But this labour-saving value is just the icing on the cake to sweeten the prospect for sceptical shipowners. The bigger context is the many ways in which FOS harnesses navigational and noon report data to improve operational performance. This breadth is highlighted in software modules developed for functions ranging from voyage and fuel optimisation to improving safety or monitoring emissions. 

Simplicity is another key.

Our customers run fleets not vessels, and that’s where the real savings are made.

- Dimitris Argyros, Solutions Manager, Wärtsilä Voyage

“It’s possible to have a very involved system onboard a vessel that does its job very well, but across a fleet it will be expensive and may take up to a year to get it up and running. We prefer a solution that is indefinitely scalable, works immediately with equipment you already have and connects with operational processes that companies have to do anyway.” 

Maximise value, minimise cost 

That approach has the added benefit of reducing the complexity and cost that can come with recording, storing and processing vast quantities of data. Wärtsilä’s aim with FOS, Argyros explains, is to give much of the value of a total fleet performance management system – one that relies on collecting and transmitting data continuously from every sensor of the ship - for a tiny fraction of the cost. There may be shipowners that prefer the comprehensive data solution, but for many a simple, cost-effective installation that yields good results without requiring an army of analysts will be the most attractive option. 

There are other barriers to digitalisation beyond perceived cost and complexity.

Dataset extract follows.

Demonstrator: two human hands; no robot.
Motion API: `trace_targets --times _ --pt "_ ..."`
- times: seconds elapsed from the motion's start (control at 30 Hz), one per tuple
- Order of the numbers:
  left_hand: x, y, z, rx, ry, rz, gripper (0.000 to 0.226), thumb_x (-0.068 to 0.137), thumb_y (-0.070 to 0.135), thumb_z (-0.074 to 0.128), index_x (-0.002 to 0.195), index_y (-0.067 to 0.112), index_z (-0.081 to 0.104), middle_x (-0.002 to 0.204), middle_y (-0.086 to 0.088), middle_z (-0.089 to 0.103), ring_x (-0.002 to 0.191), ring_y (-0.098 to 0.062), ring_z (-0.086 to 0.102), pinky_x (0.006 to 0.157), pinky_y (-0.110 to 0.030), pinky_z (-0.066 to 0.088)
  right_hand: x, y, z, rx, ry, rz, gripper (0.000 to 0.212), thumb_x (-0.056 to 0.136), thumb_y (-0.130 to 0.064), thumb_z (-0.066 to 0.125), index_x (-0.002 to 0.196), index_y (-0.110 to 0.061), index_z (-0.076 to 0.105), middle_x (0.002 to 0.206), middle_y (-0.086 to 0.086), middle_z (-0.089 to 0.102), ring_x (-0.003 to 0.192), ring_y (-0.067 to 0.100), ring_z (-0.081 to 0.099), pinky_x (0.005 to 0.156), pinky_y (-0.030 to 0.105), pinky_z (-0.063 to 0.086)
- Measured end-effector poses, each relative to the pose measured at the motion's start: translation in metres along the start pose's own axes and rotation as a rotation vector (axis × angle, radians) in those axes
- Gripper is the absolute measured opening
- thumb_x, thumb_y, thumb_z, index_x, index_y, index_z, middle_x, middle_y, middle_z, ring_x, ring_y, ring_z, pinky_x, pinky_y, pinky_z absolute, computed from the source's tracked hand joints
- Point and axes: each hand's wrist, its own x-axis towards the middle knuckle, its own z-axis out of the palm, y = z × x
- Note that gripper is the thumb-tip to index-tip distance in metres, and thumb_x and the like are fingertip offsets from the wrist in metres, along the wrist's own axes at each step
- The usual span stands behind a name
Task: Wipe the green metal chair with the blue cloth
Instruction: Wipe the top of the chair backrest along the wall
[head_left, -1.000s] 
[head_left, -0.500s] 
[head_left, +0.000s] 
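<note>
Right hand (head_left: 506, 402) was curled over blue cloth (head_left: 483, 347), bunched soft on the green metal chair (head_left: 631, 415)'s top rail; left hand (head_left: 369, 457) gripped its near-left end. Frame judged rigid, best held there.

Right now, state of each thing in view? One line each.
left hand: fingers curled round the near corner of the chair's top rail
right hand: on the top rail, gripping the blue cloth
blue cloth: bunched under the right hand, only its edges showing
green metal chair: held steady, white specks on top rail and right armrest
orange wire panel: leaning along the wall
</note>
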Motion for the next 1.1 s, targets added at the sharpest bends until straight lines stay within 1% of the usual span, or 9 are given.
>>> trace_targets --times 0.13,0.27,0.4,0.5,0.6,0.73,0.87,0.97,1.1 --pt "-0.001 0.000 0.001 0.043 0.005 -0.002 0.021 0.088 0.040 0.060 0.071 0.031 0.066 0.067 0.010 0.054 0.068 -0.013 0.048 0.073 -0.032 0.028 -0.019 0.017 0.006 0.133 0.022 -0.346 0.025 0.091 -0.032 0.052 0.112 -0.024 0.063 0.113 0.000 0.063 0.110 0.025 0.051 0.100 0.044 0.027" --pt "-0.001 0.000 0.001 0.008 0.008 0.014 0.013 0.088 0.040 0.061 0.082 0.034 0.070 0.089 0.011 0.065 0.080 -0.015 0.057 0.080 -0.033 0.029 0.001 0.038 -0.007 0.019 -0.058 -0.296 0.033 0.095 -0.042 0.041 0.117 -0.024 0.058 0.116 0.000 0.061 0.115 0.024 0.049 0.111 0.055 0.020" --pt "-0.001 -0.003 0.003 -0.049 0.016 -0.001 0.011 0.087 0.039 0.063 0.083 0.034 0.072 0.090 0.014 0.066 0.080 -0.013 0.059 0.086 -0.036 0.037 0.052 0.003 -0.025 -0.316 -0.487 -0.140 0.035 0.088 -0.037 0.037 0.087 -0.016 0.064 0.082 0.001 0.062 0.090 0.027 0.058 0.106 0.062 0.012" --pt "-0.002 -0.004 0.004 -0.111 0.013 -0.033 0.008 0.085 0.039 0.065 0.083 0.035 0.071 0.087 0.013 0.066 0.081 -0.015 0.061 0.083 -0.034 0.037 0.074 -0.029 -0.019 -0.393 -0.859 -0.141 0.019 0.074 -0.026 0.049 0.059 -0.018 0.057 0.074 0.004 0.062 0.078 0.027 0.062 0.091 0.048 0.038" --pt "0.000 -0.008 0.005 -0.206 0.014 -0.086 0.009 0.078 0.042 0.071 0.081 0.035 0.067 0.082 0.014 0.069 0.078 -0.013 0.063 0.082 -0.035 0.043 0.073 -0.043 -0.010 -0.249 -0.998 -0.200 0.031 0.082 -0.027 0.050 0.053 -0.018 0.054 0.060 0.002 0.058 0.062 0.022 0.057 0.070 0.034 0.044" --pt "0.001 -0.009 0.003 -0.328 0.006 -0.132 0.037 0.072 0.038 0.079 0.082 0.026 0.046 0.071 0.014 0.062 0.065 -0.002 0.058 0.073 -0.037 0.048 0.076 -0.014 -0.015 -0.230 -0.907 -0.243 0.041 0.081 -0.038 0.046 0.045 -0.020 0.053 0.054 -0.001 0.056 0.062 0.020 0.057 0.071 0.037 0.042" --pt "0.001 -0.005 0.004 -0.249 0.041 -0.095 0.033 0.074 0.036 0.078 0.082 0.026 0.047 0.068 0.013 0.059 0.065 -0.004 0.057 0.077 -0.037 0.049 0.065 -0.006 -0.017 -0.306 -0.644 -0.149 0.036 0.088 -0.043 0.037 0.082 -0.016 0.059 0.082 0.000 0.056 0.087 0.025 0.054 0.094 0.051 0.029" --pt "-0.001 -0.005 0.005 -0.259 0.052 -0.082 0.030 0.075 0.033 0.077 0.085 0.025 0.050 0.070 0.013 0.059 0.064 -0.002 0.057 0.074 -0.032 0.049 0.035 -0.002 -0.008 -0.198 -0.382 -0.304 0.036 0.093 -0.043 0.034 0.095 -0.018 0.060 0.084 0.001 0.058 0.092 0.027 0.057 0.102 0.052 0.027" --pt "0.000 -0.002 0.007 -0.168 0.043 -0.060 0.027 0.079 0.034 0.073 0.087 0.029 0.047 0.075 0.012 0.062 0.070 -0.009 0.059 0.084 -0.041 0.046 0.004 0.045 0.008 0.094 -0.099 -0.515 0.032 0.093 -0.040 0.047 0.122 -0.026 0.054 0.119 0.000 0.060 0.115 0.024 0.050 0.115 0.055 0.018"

A commonly cited obstacle is the lack of standardisation in data format and integrity. For Mannevaara, an industry standard in this area would be a ‘nice to have’ rather than a gamechanger. 

“The discussion has been around since the 1970s and it hasn’t stopped the spread of data technology. Standardisation is not what makes people pick up a new product. You do that by designing solutions to their frustrations.” 

In light of recent cyber-attacks on both IMO and high-profile shipowners, it is understandable that the issue of cybersecurity is another factor that can constrain uptake. But although there are issues that need to be fixed, this is a transient concern rather than a permanent one, argues Mannevaara. It may slow up take in the short term but there is no reason to abandon the project. 

“It's a little bit like an aeroplane accident investigation. We didn't design the aeroplane to account for ash entering the engines in the case of a volcanic eruption. Now we know if there is a volcanic eruption, air traffic is redirected in the first place and suspended in the second place. In the same way cybersecurity is not an impossible problem. You analyse the issues, devise your operations to address them and move on. Using it as an argument that the past was better than the future is wrong.” 

...cybersecurity is not an impossible problem. You analyse the issues, devise your operations to address them and move on. Using it as an argument that the past was better than the future is wrong.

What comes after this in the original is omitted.